DV2030 – Risicocommunicatie door Brzo-bedrijven en veiligheidsregio’s. Een inventarisatie en analyse van praktijken in Nederland.

[ Bron:  DV2030, Crisislab ]

Samenvatting

In opdracht van het Programma DV2030 heeft Crisislab een onderzoek uitgevoerd naar de wijze waarop Nederlandse Brzo-bedrijven en veiligheidsregio’s naar omwonenden over de specifieke risico’s van de Brzo-bedrijven communiceren en of dit op basis van de wetenschappelijke inzichten hierover ook effectief gebeurt (dat wil zeggen of het beoogde doel ook wordt bereikt).

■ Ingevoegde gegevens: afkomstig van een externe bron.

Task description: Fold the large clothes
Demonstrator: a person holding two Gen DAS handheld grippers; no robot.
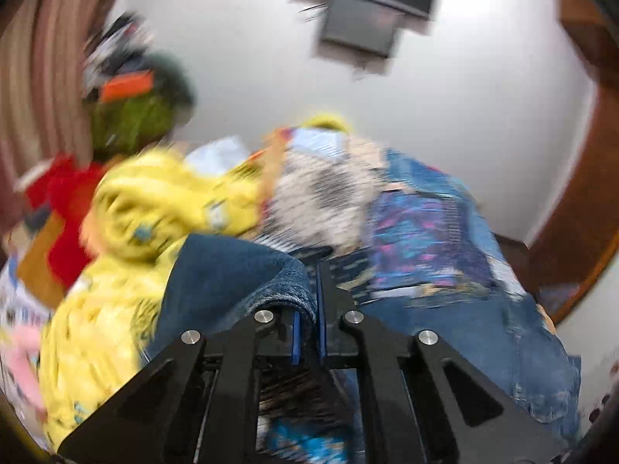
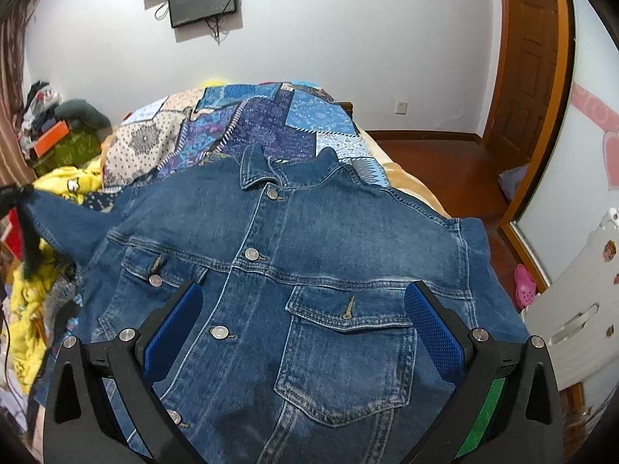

Onder risicocommunicatie verstaan we ‘de uitwisseling van informatie over aard, omvang en beheersmogelijkheden van een risico tussen alle betrokken actoren uit de samenleving zoals openbaar bestuur, wetenschap, bedrijfsleven en burgers’. Een eerste stap in ons onderzoek was het verzamelen van inzichten uit de wetenschappelijke literatuur over effectieve risicocommunicatie. Aan de hand van deze wetenschappelijke inzichten hebben we een analysekader opgesteld dat we toegepast hebben op de risicocommunicatie-praktijken van Brzo-bedrijven en veiligheidsregio’s. Een overzicht van deze risicocommunicatiepraktijken hebben we verkregen door het online uitzetten van een vragenlijst (gebaseerd op ons analysekader), het opvragen van concrete risicocommunicatieproducten en het houden van vijf verdiepende sessie met vertegenwoordigers van Brzo-bedrijven.

Bevindingen:

  1. Er is weinig wetenschappelijke kennis met een onderbouwd voorspellend vermogen (empirie) over risicocommunicatie dat aangeeft op welke wijze welk doel het beste bereikt kan worden.
  2. De opbrengst van onze inventarisatie van de risicocommunicatie-praktijken bleef zowel kwantitatief als kwalitatief achter op wat we hadden gehoopt.
  3. Er vindt in Nederland op dit moment nauwelijks risicocommunicatie plaats over de risico’s van Brzo-bedrijven. Brzo-bedrijven hebben de wettelijke taak niet en uit de regionale sessies met vertegenwoordigers van Brzo-bedrijven bleek dat de aanwezige bedrijven er (daarom) ook niet de behoefte toe voelen. Brzo-bedrijven zien risicocommunicatie momenteel vooral als relatie- en reputatiemanagement. Veiligheidsregio’s hebben de wettelijke taak om over de risico’s van Brzo-bedrijven te communiceren maar beperken zich momenteel vooral tot het verspreiden van informatie over generieke risico’s.

Conclusies:

  1. Empirisch wetenschappelijk onderzoek naar wat precies effectieve vormen van risicocommunicatie zijn, is noodzakelijk. Het analysekader kan dan worden uitgebreid en door bedrijven en veiligheidsregio’s worden gebruikt bij de ontwikkeling of optimalisatie van risicocommunicatie.
  2. Er is eerst consensus nodig over wat de precieze doelstellingen van risicocommunicatie door Brzo-bedrijven zijn. Indien de doelstellingen zich (blijven) beperken tot relatie- en reputatiemanagement zal een inspanning om de bedrijven tot werkelijke risicocommunicatie aan te zetten voorspelbaar weinig succesvol zijn.
  3. De Nederlandse overheid (rijksoverheid en veiligheidsregio’s) moeten nadenken over de invulling van hun wettelijk taak op het gebied van risicocommunicatie over Brzo-bedrijven. Deze wettelijke taak, die voortvloeit uit de Nederlandse keuze voor implementatie van de Seveso-richtlijnen, wordt nu niet of marginaal ingevuld.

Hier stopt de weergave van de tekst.